The festival will launch on June 12 with a fundraising Benefit Night for Human Rights Watch featuring Katy Chevigny and Ross Kauffman’s Sundance award-winner E-TEAM, which follows four intrepid activists from Human Rights Watch’s Emergencies Team as they investigate and document war crimes on the front lines of Syria and Libya.

The director Cynthia Hill and executive producer Gloria Steinem will be present on June 13 for the Opening Night screening of the HBO documentary Private Violence. Exploring the fact that the most dangerous place for a woman is her home, the film tells the stories of Deanna Walters, a woman who seeks justice after being kidnapped and brutalized by her estranged husband, and Kit Gruelle, a domestic violence survivor who now helps women find justice for themselves.
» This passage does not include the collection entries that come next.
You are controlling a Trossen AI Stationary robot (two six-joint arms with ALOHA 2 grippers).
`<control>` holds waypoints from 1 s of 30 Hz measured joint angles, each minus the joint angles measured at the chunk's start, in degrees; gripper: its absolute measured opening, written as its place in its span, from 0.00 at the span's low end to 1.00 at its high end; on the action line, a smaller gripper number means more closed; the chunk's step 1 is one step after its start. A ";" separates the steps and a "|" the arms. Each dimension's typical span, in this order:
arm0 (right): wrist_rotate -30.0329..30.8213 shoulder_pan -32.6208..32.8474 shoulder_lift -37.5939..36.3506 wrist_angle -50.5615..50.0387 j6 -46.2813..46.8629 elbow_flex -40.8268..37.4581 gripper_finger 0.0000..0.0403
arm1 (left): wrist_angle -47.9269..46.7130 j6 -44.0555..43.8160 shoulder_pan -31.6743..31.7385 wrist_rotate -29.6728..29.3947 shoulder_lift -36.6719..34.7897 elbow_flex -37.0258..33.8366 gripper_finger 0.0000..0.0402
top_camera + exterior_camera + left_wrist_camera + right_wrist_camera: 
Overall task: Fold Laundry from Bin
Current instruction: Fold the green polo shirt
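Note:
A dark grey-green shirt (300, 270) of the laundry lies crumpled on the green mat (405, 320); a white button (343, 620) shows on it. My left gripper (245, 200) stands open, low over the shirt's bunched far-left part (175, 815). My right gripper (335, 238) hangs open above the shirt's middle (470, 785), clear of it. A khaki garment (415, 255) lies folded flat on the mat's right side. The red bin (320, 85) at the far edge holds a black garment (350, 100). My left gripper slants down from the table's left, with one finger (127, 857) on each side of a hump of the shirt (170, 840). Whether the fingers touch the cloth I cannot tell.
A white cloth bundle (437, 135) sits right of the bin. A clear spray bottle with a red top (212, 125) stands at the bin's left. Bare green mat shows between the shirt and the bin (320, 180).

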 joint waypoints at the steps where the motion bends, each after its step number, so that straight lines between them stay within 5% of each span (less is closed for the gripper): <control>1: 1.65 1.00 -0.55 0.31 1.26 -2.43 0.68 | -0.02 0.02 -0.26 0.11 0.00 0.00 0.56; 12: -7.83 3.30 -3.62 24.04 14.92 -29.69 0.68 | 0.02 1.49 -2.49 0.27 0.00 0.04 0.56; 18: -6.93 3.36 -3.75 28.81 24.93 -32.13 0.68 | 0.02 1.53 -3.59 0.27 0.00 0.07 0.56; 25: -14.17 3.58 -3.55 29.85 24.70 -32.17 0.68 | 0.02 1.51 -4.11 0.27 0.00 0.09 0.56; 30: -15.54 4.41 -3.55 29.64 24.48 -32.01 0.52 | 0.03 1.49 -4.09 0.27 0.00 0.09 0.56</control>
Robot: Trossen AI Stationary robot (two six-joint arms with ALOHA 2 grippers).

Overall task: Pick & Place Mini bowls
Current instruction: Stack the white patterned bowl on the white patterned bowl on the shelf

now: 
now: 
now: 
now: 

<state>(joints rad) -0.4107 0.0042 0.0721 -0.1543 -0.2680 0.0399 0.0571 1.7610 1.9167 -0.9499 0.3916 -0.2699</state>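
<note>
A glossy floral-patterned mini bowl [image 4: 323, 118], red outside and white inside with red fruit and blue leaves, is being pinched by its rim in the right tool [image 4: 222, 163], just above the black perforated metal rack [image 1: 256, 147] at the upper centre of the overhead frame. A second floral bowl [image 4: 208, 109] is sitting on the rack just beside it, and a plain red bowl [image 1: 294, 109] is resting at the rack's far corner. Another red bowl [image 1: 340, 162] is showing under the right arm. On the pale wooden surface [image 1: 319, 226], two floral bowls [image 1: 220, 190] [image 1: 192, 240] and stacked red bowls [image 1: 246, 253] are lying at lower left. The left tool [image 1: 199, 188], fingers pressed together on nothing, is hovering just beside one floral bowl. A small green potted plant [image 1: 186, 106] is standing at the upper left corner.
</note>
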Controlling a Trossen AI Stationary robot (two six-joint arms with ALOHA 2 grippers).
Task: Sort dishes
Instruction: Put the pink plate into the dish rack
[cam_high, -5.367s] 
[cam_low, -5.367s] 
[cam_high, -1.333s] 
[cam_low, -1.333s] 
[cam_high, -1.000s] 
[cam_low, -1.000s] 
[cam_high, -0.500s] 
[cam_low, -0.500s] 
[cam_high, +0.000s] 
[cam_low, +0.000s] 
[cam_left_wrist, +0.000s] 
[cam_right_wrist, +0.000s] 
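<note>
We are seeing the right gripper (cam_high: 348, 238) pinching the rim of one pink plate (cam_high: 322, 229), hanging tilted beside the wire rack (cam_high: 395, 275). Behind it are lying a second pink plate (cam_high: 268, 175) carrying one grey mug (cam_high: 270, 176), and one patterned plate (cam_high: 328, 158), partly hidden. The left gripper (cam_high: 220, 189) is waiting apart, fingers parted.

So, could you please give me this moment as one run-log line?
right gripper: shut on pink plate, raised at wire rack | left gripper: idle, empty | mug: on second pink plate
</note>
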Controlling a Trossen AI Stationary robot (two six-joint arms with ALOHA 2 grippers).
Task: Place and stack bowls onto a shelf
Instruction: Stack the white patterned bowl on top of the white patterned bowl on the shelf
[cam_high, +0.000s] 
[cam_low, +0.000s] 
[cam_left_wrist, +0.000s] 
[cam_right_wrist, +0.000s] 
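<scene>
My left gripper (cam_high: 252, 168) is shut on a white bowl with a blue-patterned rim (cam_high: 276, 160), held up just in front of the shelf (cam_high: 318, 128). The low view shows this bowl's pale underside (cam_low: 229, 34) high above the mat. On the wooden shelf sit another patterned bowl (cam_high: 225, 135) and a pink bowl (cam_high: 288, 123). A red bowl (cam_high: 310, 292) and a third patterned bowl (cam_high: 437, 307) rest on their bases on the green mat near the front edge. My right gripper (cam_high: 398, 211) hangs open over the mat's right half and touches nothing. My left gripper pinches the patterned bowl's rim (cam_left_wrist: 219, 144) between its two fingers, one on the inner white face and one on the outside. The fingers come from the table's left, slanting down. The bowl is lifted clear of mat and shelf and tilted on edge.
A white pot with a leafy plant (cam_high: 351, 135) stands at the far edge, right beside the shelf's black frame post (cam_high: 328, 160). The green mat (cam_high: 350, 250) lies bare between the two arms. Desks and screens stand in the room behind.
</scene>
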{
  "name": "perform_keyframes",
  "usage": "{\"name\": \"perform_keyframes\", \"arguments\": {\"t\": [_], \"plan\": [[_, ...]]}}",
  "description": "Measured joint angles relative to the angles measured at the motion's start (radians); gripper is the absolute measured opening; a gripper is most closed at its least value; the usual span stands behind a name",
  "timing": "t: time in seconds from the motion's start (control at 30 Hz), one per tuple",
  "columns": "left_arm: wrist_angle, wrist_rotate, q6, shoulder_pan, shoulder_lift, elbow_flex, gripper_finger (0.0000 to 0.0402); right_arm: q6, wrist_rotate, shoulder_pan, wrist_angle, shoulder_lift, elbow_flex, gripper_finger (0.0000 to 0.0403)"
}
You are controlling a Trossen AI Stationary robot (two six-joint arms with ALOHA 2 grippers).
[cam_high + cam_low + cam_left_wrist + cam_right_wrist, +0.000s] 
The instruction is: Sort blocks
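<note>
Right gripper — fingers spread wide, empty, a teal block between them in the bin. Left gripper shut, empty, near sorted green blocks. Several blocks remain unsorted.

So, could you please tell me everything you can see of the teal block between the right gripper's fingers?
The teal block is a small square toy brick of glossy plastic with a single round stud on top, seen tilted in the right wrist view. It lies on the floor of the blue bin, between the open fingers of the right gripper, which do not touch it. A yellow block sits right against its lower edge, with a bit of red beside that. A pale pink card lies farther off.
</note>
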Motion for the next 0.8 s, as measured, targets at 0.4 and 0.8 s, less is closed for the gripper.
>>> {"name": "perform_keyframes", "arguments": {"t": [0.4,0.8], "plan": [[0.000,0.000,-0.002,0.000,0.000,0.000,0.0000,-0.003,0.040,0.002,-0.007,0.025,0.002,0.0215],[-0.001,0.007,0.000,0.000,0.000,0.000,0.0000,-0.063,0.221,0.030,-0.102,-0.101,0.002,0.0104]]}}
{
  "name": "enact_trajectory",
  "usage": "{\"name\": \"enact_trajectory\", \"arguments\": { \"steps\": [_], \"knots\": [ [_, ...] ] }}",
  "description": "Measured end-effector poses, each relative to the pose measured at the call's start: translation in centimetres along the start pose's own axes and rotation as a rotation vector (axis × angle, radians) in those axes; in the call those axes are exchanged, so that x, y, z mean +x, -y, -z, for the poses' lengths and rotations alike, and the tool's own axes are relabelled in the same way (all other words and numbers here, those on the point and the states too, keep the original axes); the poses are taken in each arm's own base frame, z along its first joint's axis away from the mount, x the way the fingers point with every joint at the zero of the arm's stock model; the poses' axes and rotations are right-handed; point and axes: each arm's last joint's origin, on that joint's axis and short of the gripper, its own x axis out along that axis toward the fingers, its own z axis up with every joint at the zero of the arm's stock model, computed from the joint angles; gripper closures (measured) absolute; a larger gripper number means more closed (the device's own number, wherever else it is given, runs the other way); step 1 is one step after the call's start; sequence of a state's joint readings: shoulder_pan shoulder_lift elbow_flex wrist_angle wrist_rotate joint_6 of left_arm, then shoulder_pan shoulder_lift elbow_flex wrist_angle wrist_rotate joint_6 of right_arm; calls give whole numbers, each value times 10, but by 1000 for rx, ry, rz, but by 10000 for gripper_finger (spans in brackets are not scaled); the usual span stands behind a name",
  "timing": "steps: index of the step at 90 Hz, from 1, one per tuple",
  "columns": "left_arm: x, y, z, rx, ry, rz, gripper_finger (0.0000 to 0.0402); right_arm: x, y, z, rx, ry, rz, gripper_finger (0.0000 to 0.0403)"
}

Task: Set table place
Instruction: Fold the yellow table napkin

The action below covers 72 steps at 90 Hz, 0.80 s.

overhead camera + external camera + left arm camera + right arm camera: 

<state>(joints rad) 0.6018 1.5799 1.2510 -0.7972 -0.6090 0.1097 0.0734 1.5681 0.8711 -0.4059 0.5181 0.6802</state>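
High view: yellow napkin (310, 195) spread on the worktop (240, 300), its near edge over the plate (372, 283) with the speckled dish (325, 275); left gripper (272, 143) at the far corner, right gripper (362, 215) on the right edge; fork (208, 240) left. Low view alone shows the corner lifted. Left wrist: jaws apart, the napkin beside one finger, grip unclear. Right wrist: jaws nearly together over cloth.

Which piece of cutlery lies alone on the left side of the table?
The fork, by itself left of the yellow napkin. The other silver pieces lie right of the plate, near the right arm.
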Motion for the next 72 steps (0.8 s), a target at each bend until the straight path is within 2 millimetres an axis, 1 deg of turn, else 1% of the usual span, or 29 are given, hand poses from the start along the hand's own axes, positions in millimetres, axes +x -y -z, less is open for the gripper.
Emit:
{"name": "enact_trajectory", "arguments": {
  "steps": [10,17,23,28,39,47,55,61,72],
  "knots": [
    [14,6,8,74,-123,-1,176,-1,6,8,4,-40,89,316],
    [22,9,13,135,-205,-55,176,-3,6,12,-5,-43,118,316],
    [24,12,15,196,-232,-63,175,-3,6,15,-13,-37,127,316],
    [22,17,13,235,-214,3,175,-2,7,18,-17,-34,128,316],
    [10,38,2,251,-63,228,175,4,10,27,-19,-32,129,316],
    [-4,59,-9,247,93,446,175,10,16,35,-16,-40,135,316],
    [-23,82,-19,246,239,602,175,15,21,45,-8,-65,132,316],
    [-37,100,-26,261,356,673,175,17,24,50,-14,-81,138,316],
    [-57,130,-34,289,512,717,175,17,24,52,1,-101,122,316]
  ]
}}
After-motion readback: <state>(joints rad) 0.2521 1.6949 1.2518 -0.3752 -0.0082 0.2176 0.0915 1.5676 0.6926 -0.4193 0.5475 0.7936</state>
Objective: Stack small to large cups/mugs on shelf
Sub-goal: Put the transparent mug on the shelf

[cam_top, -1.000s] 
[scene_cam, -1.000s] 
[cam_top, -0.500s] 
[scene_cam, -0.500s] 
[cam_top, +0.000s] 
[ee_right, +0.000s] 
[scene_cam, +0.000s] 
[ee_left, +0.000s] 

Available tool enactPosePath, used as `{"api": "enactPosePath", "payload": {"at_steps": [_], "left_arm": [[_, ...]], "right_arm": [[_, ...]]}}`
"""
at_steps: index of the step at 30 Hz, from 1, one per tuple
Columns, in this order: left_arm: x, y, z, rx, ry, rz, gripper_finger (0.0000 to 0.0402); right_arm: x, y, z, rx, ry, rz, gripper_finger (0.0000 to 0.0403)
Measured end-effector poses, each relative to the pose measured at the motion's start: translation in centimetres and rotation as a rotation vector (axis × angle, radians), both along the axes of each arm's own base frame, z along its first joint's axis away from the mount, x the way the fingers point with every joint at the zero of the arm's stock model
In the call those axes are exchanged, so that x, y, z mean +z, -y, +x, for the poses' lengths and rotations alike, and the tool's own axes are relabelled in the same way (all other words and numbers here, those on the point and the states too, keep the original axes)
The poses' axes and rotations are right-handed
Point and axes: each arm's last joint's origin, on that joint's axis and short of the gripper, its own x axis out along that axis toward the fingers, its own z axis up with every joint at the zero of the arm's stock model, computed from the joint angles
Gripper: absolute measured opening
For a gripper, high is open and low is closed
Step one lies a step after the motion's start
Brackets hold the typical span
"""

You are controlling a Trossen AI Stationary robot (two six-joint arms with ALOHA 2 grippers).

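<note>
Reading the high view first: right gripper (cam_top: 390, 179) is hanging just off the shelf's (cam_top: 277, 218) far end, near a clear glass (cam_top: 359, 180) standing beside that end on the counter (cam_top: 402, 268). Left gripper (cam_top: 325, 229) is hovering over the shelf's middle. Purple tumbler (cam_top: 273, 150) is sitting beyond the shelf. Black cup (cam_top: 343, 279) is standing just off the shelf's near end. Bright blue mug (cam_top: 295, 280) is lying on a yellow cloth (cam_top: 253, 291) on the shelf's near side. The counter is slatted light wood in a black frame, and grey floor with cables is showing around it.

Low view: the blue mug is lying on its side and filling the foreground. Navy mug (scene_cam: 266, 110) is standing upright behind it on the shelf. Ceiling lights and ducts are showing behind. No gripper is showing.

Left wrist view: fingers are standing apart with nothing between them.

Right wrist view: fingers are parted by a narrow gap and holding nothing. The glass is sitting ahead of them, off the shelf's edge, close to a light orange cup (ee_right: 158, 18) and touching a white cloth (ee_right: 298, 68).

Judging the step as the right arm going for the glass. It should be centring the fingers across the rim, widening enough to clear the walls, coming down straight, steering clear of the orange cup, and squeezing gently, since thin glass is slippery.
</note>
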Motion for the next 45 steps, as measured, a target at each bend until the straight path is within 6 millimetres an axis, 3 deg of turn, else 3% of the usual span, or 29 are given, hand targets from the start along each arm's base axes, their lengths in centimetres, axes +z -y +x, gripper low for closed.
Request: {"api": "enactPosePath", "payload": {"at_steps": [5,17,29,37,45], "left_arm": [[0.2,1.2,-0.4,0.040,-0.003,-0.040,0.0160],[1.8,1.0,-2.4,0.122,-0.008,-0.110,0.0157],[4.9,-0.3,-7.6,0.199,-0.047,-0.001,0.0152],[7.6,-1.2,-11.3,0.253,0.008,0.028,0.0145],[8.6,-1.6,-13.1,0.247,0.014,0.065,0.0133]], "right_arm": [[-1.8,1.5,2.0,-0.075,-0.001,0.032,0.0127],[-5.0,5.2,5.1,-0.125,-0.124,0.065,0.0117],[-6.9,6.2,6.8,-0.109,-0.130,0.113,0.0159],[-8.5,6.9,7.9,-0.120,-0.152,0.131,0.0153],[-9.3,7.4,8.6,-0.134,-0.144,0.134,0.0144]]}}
The Closing Night screening on June 22 will be Scheherazade’s Diary, a tragicomic documentary that follows women inmates through a 10-month drama therapy/theater project set up by director Zeina Daccache at the Baabda Prison in Lebanon. Through “Scheherazade in Baabda,” these “murderers of husbands, adulterers and drug felons” reveal their stories—tales of domestic violence, traumatic childhoods, failed marriages, and forlorn romances.

Scheherazade’s Diary

This engaging tragicomic documentary follows women inmates through a 10-month drama therapy/theater project set up in 2012 by director Zeina Daccache at the Baabda Prison in Lebanon. Through their unprecedented theater initiative, entitled Scheherazade in Baabda, these “murderers of husbands, adulterers and drug felons” reveal their stories—tales of domestic violence, traumatic childhoods, failed marriages, forlorn romances, and deprivation of motherhood. The women of Baabda Prison share their personal stories, and in doing so, hold up a mirror to Lebanese society and all societies that repress women.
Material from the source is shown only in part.